Bilder erreichen, was Worte oft nicht vermögen.
Sie berühren, beeindrucken und faszinieren.
Sie wirken unmittelbar auf Wahrnehmung, Gefühl und Bewusstsein.
Bilder ermöglichen Erkenntnis durch Wahrnehmung, nicht durch Belehrung.

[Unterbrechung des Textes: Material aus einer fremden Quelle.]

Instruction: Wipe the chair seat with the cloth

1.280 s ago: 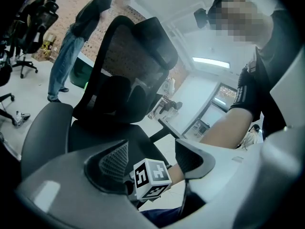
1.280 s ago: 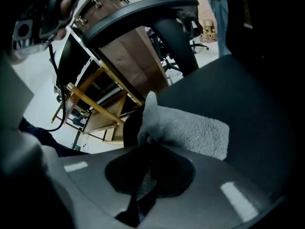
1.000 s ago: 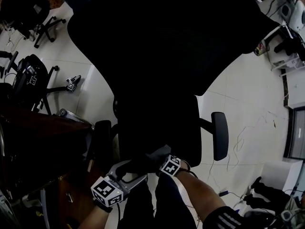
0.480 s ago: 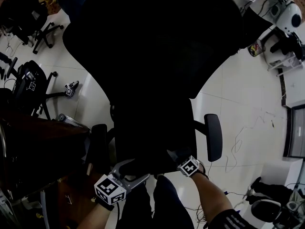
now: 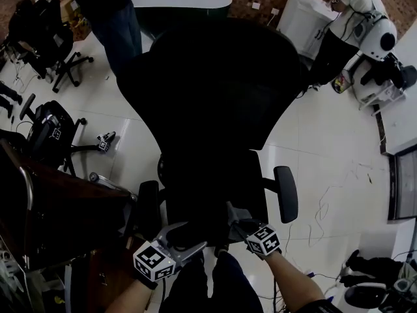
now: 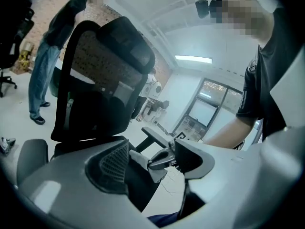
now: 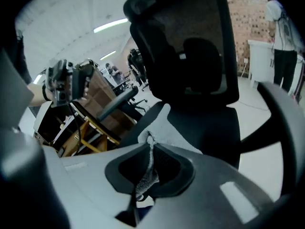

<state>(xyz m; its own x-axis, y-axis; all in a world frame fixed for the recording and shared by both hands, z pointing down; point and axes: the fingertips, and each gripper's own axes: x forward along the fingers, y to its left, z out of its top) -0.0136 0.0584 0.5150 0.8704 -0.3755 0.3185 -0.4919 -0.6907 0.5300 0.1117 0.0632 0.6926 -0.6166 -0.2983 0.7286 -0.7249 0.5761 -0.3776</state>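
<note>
Item one: a single pale grey cloth (image 7: 167,127). It lies on the front edge of the black padded chair seat (image 7: 212,120), with one fold drawn up and pinched.

The right gripper (image 7: 149,144) has its jaws closed on that fold. In the head view it sits at the seat's front right corner.

The left gripper (image 6: 153,160) has its jaws spread wide and grips nothing. The cloth and the other gripper show beyond its gap. In the head view it hangs just off the seat's front left.

Count: two grippers, one cloth, one black mesh-backed office chair (image 5: 212,90) with two black armrests, left (image 5: 147,207) and right (image 5: 285,194).

Surroundings: two further black office chairs stand on the pale tiled floor (image 5: 326,149) at the left, one far (image 5: 45,34) and one nearer (image 5: 47,128). A dark wooden desk (image 5: 65,204) stands beside the left armrest. Two people stand behind the chair, one in blue jeans (image 5: 120,21) and one in a white top (image 5: 355,8).

Change against one second ago: the right gripper and the cloth sit farther right along the seat's front edge. The left gripper holds much the same place. The chair back fills less of the head view, and more of the room shows.
</note>
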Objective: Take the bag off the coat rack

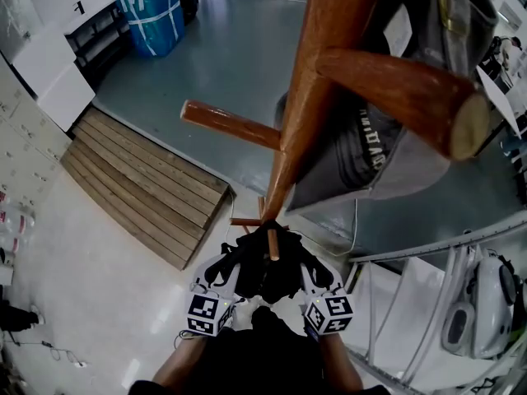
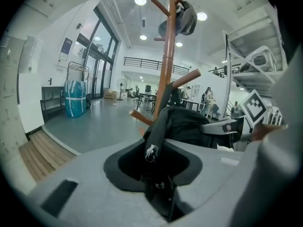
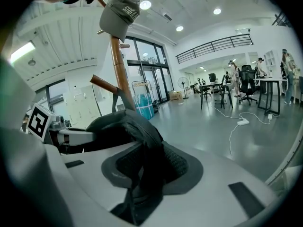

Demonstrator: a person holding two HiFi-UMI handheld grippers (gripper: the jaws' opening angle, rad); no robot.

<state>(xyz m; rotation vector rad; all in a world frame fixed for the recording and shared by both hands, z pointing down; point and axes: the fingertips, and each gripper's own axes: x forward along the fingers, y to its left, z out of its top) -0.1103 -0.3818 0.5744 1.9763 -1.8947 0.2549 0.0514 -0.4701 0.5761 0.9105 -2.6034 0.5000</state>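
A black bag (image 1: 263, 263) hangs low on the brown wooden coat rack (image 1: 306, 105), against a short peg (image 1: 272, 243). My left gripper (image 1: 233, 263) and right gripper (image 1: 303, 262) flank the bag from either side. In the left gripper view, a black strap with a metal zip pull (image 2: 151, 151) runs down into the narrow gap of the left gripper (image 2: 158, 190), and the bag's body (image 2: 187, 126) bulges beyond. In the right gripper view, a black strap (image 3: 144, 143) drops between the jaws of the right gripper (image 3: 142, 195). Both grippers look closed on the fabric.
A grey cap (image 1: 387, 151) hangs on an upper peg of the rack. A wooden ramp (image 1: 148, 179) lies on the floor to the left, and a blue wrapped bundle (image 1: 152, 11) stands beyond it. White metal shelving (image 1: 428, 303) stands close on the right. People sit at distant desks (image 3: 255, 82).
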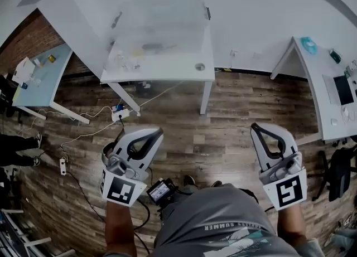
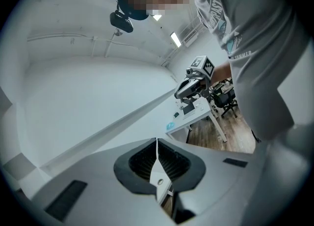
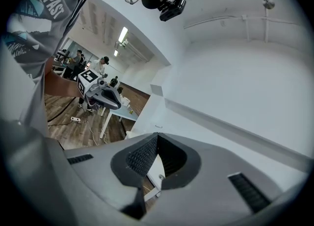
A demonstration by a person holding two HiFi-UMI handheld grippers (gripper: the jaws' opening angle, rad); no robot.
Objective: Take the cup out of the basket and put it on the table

Orientierung entsteht im bewussten Sehen.
Das Leben lehrt uns täglich - durch Erfahrung, Begegnung und Bilder.
Das Leben ist kein starres Konstrukt, sondern ein fortwährender Prozess des Lernens,
Erkennens und Wachsens.
Jeder Tag trägt Erfahrungen in sich - stille ebenso wie herausfordernde.
In ihnen liegt die Einladung, bewusster zu werden, Verantwortung zu übernehmen und den eigenen inneren Kompass zu schärfen.
Nicht Wissen allein formt den Menschen, sondern gelebte Erkenntnis:
im Umgang mit sich selbst, mit anderen und mit der Natur.
Wer hinsieht, erkennt Zusammenhänge.
Wer zuhört, findet Orientierung.
Wer reflektiert, entwickelt Werte.
Das IHEV - Institut für Humanität, Ethik & Werte
steht für diesen Weg:
für Lernen ohne Bevormundung, für Entwicklung ohne Ideologie und für Orientierung statt Verwirrung.
Das Leben lehrt uns täglich
die Frage ist nicht, ob wir lernen, sondern wie bewusst wir es tun.
Symbolische Darstellung gesellschaftlicher und ökologischer Fragestellungen zur Sensibilisierung für ökologische Auswirkungen industrieller Energieanlagen.
Kein reales Ereignis.
Die dargestellten Bildmotive stehen sinnbildlich für gesellschaftliche Debatten über mögliche Auswirkungen großindustrieller Energieanlagen auf Mensch, Natur und Umwelt.
Internationale Studien, wissenschaftliche Analysen sowie Bürgerberichte thematisieren unter anderem Fragen des Arten- und Naturschutzes, der Landschaftsveränderung, gesundheitlicher Belastungen sowie möglicher sozialer und ökologischer Folgewirkungen.
Die Inhalte dienen ausschließlich der Bildung, Reflexion, Sensibilisierung und gesellschaftlichen Verständigung.
Das IHEV fördert einen verantwortungsvollen, rechtsstaatlichen und menschenorientierten Diskurs im Einklang mit Menschenrechten, Umweltverantwortung und wissenschaftlicher Auseinandersetzung.
Bezugnehmend auf internationale Prinzipien zum Schutz von Mensch, Umwelt und Würde, darunter Resolutionen der Vereinten Nationen wie UN-Res. 76/300.
IHEV -Lehrdefinition
Der Mensch besitzt ein unveräußerliches Recht auf eine saubere, gesunde und nachhaltige Umwelt.
Dieses Recht ist untrennbar verbunden mit dem Schutz von Flora, Fauna und allen natürlichen Lebensgrundlagen.
Nach der IHEV-Lehre gilt:
• Kein Projekt, keine Maßnahme und keine Struktur ist legitim, wenn sie Menschen schädigt, Tiere vernichtet oder natürliche Lebensräume zerstört.
• Nachhaltigkeit bedeutet Schutz des Lebens in seiner Gesamtheit.
• Freiheit ist nur dort gegeben,
wo Mensch und Natur gleichermaßen geachtet
werden.
Grundverständnis
1. Menschenrechte sind ohne intakte Natur nicht realisierbar.
Leben, Gesundheit, Freiheit, Würde und kulturelle Existenz setzen funktionierende Ökosysteme voraus.
2. Flora und Fauna sind keine bloßen Ressourcen, sondern rechtlich relevante Schutzgüter. Ihre Zerstörung wirkt unmittelbar
und mittelbar menschenrechtsverletzend.
3. Der Mensch steht nicht über der Natur, sondern in Verantwortung für sie.
Er ist Träger von Rechten und Pflichten gegenüber der natürlichen Mitwelt.
Rechts- und Wertebasis
Die IHEV-Lehre erkennt an, dass:
1. Umweltzerstörung eine Verletzung grundlegender Menschenrechte darstellt,
2. staatliches und privates Handeln an der Wahrung der ökologischen Lebensgrundlagen zu messen ist,
3. wirtschaftliche, technologische und politische Interessen niemals Vorrang vor Menschenwürde und Umweltintegrität haben dürfen.